# EXERCISE DESCRIPTION
In the records below, begin at the line containing "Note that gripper" and end at the line containing "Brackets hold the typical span"; quote every line in that span exactly, including both boundary lines, and no others.

# RAW DATA
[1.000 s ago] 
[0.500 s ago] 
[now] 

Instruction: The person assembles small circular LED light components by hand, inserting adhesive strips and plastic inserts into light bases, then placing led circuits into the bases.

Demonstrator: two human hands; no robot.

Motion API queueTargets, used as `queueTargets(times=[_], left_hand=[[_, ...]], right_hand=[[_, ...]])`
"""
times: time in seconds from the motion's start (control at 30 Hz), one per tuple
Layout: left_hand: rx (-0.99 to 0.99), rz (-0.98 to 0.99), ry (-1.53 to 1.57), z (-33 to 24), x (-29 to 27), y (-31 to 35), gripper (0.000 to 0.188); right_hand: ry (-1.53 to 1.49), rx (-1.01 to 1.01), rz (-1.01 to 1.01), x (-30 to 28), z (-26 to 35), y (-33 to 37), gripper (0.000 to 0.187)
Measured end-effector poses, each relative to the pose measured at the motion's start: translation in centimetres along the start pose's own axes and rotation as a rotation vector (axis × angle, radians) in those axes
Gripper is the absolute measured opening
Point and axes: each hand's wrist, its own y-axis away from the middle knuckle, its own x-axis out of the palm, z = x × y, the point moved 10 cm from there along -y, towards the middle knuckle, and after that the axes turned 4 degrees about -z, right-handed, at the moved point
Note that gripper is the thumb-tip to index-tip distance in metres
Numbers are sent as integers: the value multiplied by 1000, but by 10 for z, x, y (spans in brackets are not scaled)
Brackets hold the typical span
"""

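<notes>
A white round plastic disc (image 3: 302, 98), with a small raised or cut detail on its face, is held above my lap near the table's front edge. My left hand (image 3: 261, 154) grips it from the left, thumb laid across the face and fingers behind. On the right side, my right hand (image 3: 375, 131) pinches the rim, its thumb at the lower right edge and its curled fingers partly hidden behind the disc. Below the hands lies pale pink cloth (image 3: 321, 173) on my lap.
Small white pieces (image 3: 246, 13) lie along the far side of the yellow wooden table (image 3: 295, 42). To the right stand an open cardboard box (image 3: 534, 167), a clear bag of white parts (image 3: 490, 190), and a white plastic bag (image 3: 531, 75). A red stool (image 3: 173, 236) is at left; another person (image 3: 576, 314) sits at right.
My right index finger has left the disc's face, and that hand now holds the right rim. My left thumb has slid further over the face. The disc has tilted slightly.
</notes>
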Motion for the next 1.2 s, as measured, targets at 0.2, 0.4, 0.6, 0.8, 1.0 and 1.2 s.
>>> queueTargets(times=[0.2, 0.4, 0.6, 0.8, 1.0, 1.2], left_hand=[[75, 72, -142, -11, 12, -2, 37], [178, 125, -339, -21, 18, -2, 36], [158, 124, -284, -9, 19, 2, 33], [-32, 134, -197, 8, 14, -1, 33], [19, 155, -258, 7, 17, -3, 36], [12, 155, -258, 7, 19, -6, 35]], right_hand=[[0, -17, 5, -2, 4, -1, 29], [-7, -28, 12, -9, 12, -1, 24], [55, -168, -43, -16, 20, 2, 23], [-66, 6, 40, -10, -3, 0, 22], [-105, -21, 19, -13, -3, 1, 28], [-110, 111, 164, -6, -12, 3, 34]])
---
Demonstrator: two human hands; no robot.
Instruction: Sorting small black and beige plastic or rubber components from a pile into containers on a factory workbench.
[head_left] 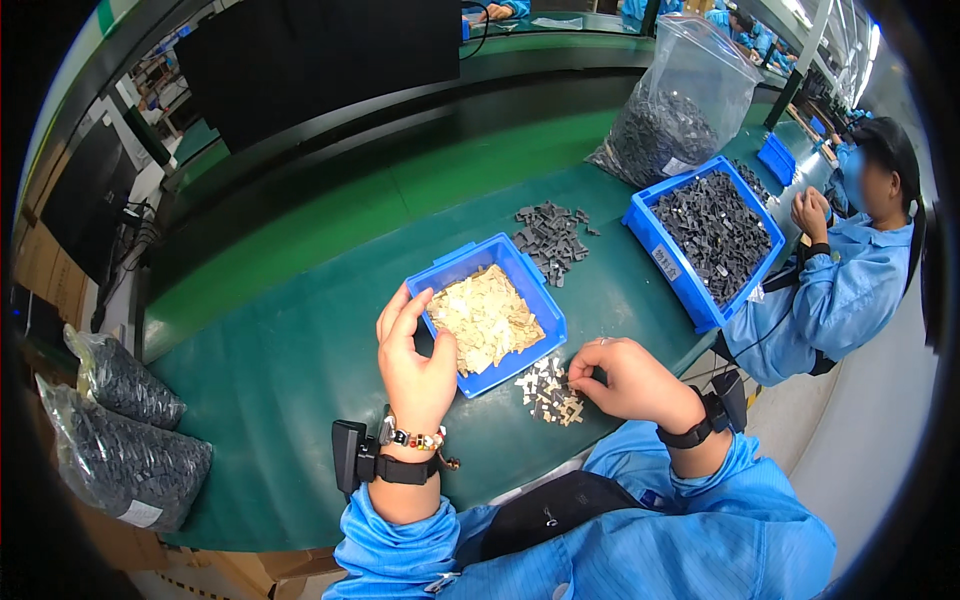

# RESPONSE BOX
Note that gripper is the thumb-tip to index-tip distance in metres
Numbers are sent as integers: the value multiplied by 1000, but by 10 for z, x, y (spans in brackets are not scaled)
Brackets hold the typical span

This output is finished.